Lynx
Lynx is a calendar application enabling multi-calendar synchronization and streamlined coordination of availability. Development began in 2020, and our current team consists of four members: a product owner, two backend engineers, and myself. We are currently preparing a beta release of the Workspace feature, which consolidates calendars from different individuals and organizations into a single view.
The need to manage multiple calendars is not unique to Lynx users—it is a common challenge among people who operate across several roles and communities: work, personal, freelance, and team-based collaborations. In Workspaces especially, projects often bring together people from different organizations. Designing a UI that allows visibility into everyone’s availability in one place became essential.
As a designer and frontend engineer, I led the comprehensive redesign of the application over the past year. My work bridged both design and implementation, guided by principles such as: preserving the user’s context, reflecting settings changes in real time, enabling understanding through interaction and clear visual expression rather than explanation, and evaluating design within a live environment rather than static mockups.
I hold core beliefs that shaped nearly every decision in the redesign: users should be able to reference their schedule while adjusting settings, invisible concepts should become tangible through interaction, the priority is user understanding rather than information display, UI is a form of reasoning rather than decoration, and design operates across time as much as space.
The first major effort was rebuilding our UI component library. Previous components were structurally inconsistent and often behaved unpredictably. I reconstructed them beginning with fundamental components—Text, Button, etc.—and extending into composite components like Stack and Dialog, establishing unified specifications, design guidelines, and implementation patterns.
This consolidation reduced styling redundancy, increased reusability of core UI elements, clarified state management, and created a foundation where new features inherit not only visual consistency but consistent design principles. As a result, maintainability and development velocity improved significantly.
For Look & Feel, I focused on improving readability and interaction responsiveness. One major initiative was reorganizing the visual structure of scheduled items in the calendar to maximize how much information can be understood at a glance. Carefully designed micro-interactions and thoughtful animations enhanced feedback during interaction, leading to a more intuitive, modern feel.

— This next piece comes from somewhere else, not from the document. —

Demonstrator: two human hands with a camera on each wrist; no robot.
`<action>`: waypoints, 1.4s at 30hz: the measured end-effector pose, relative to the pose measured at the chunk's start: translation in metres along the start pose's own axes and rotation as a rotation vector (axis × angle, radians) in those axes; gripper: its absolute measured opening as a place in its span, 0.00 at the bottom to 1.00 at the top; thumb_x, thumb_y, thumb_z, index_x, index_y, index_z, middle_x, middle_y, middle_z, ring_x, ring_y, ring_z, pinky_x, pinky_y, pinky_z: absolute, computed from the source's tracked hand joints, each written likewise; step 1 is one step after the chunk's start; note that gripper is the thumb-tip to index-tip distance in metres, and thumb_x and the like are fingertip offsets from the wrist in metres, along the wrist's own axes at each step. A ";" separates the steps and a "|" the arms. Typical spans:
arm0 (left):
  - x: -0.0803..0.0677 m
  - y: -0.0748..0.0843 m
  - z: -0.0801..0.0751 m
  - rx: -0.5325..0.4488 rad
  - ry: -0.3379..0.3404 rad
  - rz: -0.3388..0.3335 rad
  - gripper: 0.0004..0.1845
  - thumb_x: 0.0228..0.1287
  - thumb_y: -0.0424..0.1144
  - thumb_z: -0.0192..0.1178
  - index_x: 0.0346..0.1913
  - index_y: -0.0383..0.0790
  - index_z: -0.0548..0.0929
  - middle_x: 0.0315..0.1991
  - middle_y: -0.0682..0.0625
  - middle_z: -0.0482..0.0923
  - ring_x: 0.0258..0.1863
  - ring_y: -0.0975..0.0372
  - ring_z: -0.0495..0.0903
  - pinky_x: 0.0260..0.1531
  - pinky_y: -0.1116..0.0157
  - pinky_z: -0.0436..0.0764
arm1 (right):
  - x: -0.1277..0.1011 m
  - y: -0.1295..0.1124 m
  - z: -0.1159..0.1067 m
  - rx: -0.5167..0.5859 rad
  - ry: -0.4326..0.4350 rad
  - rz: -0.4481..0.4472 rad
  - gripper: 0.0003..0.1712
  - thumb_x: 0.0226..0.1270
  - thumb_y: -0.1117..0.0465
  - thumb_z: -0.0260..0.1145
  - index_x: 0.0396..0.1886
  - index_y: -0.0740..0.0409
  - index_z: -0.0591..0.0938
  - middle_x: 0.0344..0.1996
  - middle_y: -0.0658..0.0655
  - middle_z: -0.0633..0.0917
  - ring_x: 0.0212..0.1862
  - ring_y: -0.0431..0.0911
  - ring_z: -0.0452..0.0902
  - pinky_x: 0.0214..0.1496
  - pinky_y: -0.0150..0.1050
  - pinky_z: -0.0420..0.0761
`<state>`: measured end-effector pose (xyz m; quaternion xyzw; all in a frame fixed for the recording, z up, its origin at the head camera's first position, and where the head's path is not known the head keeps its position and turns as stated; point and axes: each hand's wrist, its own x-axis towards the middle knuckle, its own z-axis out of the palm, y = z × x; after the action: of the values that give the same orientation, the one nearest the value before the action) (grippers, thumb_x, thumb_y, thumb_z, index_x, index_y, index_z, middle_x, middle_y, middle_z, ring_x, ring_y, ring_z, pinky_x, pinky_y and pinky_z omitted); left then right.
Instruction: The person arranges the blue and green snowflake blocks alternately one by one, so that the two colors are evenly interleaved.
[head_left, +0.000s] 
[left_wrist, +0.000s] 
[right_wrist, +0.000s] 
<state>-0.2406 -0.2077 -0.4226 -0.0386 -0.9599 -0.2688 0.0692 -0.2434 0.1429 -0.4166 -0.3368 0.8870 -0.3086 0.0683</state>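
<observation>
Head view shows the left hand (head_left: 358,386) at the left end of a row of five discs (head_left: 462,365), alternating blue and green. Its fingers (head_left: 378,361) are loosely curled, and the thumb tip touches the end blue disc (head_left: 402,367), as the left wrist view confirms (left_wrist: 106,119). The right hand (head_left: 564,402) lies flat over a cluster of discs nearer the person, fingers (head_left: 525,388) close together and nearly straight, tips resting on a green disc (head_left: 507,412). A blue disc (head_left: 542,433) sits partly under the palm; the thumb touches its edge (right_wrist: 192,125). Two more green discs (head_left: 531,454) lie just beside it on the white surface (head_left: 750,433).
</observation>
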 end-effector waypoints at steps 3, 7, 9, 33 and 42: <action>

Settings UX required a fundamental shift. Previously, configuration occurred in a separate page that obscured the calendar entirely, removing both temporal context and visual reference.
I redesigned this into a dialog-based interface that preserves visibility of the calendar at all times. This allows users to adjust settings while still anchored in their actual schedule, and see changes reflected in real time, which fundamentally improved continuity and user confidence.
I also reworked onboarding to communicate Lynx’s value through interaction rather than text. Concepts such as “synchronization” are abstract when read, but immediately clear when experienced. The new onboarding flow improved comprehension speed for new users, and we received direct feedback affirming this improvement.
During development of Workspace, we initially separated synchronized calendars and workspace calendars, but encountered issues including fragmented experience, functional inconsistency, and duplicated implementation. Ultimately, we merged them into a unified calendar model that supports both use cases seamlessly.
Throughout this process, building prototypes directly inside the development environment—and reviewing them live with screen-shared interaction—proved invaluable. It enabled fast iteration grounded in real behavior, not hypothetical UX.
Before working on Lynx, I had minimal experience with Vue.js, but I had worked in roles on both ends of the spectrum: as a designer who writes some code, and as an engineer who provides technical feedback to designers. On Lynx, however, I worked at a true midpoint—50% designer, 50% engineer.
This allowed me to understand UI not only visually, but structurally through code. Today, I rarely use Figma except for lightweight assets such as icons. Instead, I treat the development environment itself as my design space. Working directly with live components and mock data allows me to evaluate interaction quality immediately, and collaborate with backend engineers with greater clarity and precision.